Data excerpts
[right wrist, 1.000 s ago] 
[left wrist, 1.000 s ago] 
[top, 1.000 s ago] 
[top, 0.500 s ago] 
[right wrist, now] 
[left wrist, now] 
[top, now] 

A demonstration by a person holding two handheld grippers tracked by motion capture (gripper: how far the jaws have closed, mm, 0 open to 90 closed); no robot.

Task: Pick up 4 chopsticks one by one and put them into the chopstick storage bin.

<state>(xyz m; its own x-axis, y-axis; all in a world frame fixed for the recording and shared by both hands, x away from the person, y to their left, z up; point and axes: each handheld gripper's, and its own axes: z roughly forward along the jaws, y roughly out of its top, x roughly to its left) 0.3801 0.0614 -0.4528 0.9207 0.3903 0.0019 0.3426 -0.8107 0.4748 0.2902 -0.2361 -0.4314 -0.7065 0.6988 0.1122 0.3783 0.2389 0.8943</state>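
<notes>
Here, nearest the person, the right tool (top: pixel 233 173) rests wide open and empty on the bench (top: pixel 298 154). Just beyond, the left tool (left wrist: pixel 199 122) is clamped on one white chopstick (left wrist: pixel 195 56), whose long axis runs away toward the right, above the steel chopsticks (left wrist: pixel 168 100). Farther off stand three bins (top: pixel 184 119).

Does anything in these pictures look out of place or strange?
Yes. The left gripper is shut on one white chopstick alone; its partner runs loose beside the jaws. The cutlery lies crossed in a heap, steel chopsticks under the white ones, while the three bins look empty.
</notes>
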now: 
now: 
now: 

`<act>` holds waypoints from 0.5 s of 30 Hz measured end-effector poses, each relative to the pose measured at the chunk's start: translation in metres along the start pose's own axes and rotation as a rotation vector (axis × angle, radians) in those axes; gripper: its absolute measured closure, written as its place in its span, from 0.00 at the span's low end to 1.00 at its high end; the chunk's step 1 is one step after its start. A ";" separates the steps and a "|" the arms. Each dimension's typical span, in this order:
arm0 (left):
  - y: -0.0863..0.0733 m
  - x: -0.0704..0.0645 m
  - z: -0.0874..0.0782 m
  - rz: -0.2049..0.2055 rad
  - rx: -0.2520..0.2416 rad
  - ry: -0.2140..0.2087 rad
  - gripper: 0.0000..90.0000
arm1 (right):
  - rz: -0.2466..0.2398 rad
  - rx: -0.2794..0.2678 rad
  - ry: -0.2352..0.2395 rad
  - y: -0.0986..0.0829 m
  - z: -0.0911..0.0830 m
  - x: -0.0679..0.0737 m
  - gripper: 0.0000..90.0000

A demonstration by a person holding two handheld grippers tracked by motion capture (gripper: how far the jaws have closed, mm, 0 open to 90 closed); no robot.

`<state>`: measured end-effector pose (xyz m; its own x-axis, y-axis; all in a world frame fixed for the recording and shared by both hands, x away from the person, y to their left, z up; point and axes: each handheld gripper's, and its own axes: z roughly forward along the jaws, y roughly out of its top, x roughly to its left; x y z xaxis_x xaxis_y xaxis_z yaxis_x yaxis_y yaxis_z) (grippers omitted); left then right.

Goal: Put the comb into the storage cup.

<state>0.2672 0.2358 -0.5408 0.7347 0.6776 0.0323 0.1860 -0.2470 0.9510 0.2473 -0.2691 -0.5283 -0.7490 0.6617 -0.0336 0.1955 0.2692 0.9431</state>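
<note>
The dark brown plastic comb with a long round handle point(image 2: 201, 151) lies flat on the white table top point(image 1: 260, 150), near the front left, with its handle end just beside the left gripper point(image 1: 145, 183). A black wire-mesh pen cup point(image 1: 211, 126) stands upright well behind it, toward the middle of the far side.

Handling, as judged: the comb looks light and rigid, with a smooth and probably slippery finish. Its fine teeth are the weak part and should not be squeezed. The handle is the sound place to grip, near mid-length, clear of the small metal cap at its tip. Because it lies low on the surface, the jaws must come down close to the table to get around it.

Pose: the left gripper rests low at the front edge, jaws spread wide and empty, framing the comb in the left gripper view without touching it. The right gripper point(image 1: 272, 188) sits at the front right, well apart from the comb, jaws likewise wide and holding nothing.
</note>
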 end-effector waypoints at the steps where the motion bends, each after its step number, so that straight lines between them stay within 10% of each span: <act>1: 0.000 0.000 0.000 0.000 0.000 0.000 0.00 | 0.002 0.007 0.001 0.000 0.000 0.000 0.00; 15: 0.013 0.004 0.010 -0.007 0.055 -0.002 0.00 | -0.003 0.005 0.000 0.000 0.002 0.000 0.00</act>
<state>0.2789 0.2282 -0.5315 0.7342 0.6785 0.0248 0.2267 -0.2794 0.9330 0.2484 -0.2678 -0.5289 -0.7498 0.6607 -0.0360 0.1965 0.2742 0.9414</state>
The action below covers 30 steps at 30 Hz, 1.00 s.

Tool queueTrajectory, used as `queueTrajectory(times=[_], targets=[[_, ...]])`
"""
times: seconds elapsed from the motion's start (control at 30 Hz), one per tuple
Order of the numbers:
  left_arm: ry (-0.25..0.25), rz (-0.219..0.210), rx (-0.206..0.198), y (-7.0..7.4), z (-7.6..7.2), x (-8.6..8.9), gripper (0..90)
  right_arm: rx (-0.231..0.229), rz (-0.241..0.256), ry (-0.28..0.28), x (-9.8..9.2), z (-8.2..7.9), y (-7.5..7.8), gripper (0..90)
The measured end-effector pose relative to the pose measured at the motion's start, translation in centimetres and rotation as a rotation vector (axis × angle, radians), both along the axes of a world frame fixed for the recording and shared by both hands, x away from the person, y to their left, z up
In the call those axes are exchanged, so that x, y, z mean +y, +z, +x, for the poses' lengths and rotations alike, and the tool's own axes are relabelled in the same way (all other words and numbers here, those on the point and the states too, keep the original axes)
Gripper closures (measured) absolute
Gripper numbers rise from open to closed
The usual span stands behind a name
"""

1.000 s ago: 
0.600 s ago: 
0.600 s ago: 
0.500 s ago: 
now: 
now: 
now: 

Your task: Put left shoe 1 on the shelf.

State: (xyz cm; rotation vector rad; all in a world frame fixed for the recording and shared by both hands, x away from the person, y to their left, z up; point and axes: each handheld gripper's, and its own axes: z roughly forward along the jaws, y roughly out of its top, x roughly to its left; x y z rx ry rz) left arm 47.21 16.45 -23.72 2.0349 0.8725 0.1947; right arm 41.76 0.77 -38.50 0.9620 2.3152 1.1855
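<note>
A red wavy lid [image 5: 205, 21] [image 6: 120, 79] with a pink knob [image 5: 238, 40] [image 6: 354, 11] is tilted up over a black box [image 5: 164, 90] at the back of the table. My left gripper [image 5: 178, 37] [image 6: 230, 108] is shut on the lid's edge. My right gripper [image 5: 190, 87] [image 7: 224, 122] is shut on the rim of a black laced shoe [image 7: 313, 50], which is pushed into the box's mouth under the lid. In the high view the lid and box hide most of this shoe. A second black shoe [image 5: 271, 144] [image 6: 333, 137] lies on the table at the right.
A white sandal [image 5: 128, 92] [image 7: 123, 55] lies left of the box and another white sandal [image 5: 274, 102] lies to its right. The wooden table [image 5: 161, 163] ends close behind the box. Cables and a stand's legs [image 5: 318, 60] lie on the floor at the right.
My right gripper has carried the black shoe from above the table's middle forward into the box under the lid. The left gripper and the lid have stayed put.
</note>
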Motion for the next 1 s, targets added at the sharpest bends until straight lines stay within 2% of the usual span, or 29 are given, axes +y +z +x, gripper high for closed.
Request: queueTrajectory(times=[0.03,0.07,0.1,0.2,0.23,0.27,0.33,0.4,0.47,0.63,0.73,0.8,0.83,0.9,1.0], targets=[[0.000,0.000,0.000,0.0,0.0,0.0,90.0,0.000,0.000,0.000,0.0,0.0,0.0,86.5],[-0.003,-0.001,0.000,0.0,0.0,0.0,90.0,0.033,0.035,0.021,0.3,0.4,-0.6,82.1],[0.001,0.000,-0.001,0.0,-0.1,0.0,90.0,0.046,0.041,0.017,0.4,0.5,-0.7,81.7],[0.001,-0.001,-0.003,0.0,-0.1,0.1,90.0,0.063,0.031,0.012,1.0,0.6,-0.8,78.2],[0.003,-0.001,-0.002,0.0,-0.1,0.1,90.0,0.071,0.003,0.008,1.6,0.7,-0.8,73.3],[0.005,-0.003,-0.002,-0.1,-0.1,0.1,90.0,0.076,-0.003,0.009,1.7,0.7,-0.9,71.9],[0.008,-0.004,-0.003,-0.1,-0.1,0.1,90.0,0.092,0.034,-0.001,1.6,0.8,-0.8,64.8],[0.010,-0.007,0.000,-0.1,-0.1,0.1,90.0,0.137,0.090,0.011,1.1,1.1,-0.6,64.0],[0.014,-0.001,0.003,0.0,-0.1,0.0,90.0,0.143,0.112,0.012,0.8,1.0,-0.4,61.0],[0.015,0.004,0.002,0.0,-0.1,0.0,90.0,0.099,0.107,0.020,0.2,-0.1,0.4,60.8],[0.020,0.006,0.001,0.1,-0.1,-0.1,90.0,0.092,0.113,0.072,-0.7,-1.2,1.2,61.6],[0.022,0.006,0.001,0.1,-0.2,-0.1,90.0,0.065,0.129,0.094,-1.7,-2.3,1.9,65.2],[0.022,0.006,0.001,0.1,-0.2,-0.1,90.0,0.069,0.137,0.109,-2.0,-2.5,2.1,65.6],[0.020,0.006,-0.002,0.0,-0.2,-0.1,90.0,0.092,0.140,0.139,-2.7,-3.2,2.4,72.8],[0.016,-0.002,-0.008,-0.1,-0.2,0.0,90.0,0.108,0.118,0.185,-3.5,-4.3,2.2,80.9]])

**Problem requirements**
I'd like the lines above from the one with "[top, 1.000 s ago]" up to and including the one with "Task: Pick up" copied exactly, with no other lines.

**Task result**
[top, 1.000 s ago] 
[top, 0.500 s ago] 
[right wrist, now] 
[left wrist, now] 
[top, now] 

A demonstration by a person holding two handheld grippers tracked by motion capture (gripper: how far the jaws have closed, mm, 0 open to 90 closed); no robot.

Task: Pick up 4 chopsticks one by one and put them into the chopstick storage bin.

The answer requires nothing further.